**WORK INSTRUCTIONS:** Beginning with the line that has "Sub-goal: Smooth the", reproduce each remaining line of the data exactly, down to and including the last.

**AVAILABLE DATA:**
........

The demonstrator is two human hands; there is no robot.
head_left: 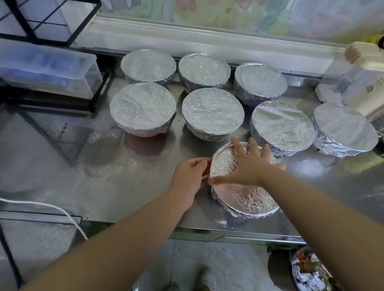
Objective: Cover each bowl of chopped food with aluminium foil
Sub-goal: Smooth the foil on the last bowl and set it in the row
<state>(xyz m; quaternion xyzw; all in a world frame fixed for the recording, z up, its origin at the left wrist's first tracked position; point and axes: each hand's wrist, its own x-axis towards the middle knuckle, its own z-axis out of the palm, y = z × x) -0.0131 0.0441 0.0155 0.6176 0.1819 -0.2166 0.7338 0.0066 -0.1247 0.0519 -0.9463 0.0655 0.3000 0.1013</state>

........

**COMPLETED TASK:**
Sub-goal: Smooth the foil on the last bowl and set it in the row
<state>(xyz m; quaternion xyzw; all in a world frame fixed for the recording, z up, its origin at the left wrist's first tracked position; point and axes: each hand's wrist, its own x-axis towards the middle knuckle, its own z-axis out of the palm, y = z × x) -0.0131 0.0441 0.0155 0.6176 0.1819 -0.2166 0.7338 0.0066 -0.1247 0.0519 -0.9463 0.0655 0.3000 0.1013</state>

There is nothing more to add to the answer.